To really ‘take back control’, democracies must reclaim power over the production of money

5 comments | 3 shares

Estimated reading time: 5 minutes

ann_pettiforDemocracy has failed to protect society from the predatory behaviour of global financial markets, writes Ann Pettifor. Drawing on her new book, she explains why the monetary system has made society vulnerable, and how it needs to be transformed.

Ten years after the catastrophic failure of both the global banking system and the global economy, economic disorder is once again threatening a new dark age. Western democracy has failed to protect society from the predatory behaviour of global financial markets – mostly rent-seekers; and from the ideology and impacts of market fundamentalism. In the absence of organised labour unions, and with political parties hollowed out, compromised, and even corrupted by financialisation, those who largely live by hand and brain, and not from rent, have taken measures to protect themselves. And those measures are not always pretty.

High levels of unemployment or under-employment; falling incomes; housing crises and obscene levels of inequality have led, predictably, to the rise of counter-movements in all the leading economies, as foreseen by Karl Polanyi in the 1940s, in his book: The Great Transformation. These counter-movements threaten to further undermine an already enfeebled Western democracy. At the same time, the inability of democracy and our financial system to respond to the threat of climate change, imperils the very future of the ecosystem and therefore of humanity. Our world is dangerously disordered.

It is my view that current economic disorder is largely caused by the invisibility, the lack of transparency, and the intangibility of the international financial system – the cause of recurring global economic failure. The fact that the system cannot be seen or understood, that it is opaque to society, means that it cannot be changed or transformed by society. Widespread ignorance of the workings of the great public good that is our monetary system has made society vulnerable.
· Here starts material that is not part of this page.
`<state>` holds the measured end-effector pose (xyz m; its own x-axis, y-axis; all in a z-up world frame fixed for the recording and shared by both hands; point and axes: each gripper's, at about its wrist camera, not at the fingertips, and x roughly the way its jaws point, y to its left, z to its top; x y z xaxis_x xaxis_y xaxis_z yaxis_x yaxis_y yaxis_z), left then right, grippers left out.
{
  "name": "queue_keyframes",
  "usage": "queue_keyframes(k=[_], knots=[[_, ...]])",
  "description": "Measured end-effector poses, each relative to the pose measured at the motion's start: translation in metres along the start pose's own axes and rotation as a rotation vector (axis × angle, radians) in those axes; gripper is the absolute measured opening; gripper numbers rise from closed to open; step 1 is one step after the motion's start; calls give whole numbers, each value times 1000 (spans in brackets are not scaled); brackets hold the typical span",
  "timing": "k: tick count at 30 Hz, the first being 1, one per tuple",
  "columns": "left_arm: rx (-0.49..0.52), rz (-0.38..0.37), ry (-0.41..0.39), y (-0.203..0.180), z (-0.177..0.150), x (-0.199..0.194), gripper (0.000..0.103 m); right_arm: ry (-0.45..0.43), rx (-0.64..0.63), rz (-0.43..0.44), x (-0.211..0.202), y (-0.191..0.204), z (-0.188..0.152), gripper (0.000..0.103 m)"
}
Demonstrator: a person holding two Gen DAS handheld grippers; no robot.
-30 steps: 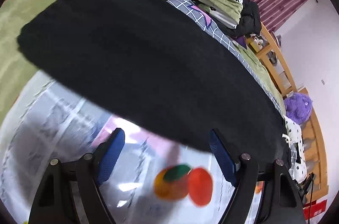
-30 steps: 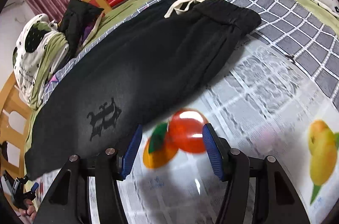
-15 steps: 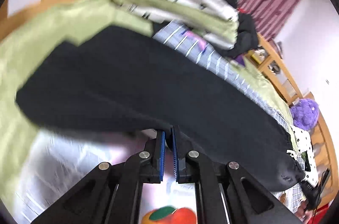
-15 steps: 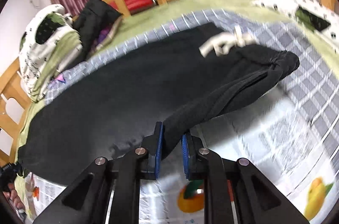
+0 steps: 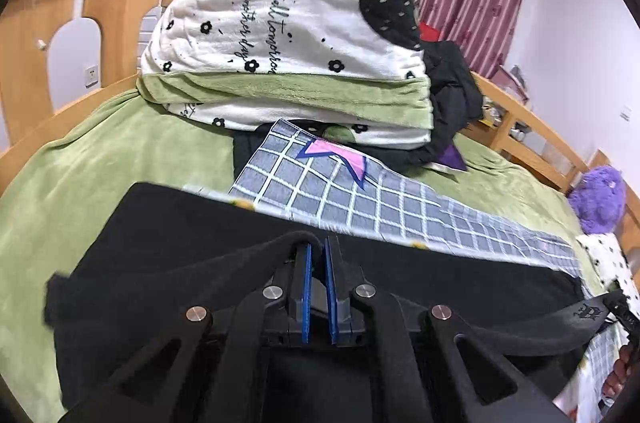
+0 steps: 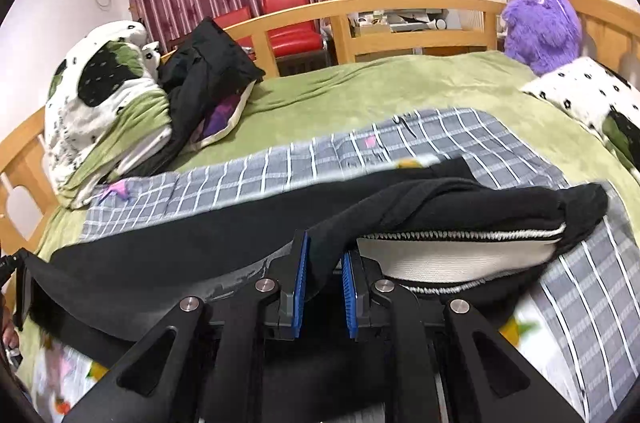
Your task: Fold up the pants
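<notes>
Black pants (image 5: 192,247) hang lifted over the bed, held by both grippers along their near edge. My left gripper (image 5: 316,247) is shut on a fold of the black fabric near the leg end. My right gripper (image 6: 324,255) is shut on a thicker bunch of fabric near the waistband (image 6: 576,199), whose white inner lining (image 6: 452,255) faces me. The pants (image 6: 192,243) stretch left from there, and a leg strip with a printed emblem (image 5: 588,311) runs to the right edge of the left wrist view.
A grey checked sheet (image 6: 280,163) lies on a green blanket (image 6: 380,87). A folded white and green quilt (image 5: 288,43) and dark clothes (image 6: 208,71) pile at the left. A purple plush (image 6: 540,27) and a wooden bed rail (image 6: 400,11) stand behind. A hand (image 5: 620,375) shows at right.
Both grippers went from open above the printed sheet to shut on the pants' near edge, then rose and carried the fabric toward the far side of the bed.
</notes>
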<state>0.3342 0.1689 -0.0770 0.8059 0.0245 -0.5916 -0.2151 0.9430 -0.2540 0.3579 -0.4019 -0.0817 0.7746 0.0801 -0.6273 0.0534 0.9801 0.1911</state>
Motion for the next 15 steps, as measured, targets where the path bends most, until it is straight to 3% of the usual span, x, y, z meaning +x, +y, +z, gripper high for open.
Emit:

Ignorance enables those financial interests that have wrested control of the system away from democracies, to continue to undermine the security of society.

If democracies are to once again subordinate the finance sector to the role of servant to the real economy, it is vital that the public gains greater understanding of the monetary system – which I believe to be a great public good. That is the ambition of my modest book, The Production of Money.

Contradictions of the system

Mrs Theresa May pretends to offer to ‘take back control’ from those ‘citizens of nowhere’ that govern the global economy – and to do so by prioritising the domestic economy. At the same time, she stresses that Britain will remain a ‘global Britain’.

The reality of life under a model that elevates the global over the domestic economy was starkly exposed recently by the fate of a small tea room based in Highcliffe Castle, Dorset. The tea-room had been owned and run by a local, Sean Kearney, for 17 years. It was put out to tender by the council. The company that won the tender was a global behemoth – the $14bn Aramark corporation, that owns prisons and canteens worldwide and is headquartered in Philadelphia.

This ‘storm in a tearoom’ as The Times dubbed it, was a classic example of how today’s economic model fails the people of Britain. It pits the minnow of a locally-owned tea room against a globally powerful and financially mobile shark. This is not free market competition. This is grossly unfair, economic slaughter of a viable business. As a result Sean Kearney may well now become one of those ‘left behind’ by British government policies.

Depressingly, our politicians – on both sides of the House – learn nothing from this. Despite all the nationalist rhetoric, we know that the dominant economic model that led to the populist uprising for Brexit has not been seriously challenged by the Conservative party, or any of our politicians. The government will continue to stand aside as footloose, mobile capital uses its absolute advantage to swallow up the enterprising minnows of the economy, and to wreak havoc on society’s social, economic, and political goals.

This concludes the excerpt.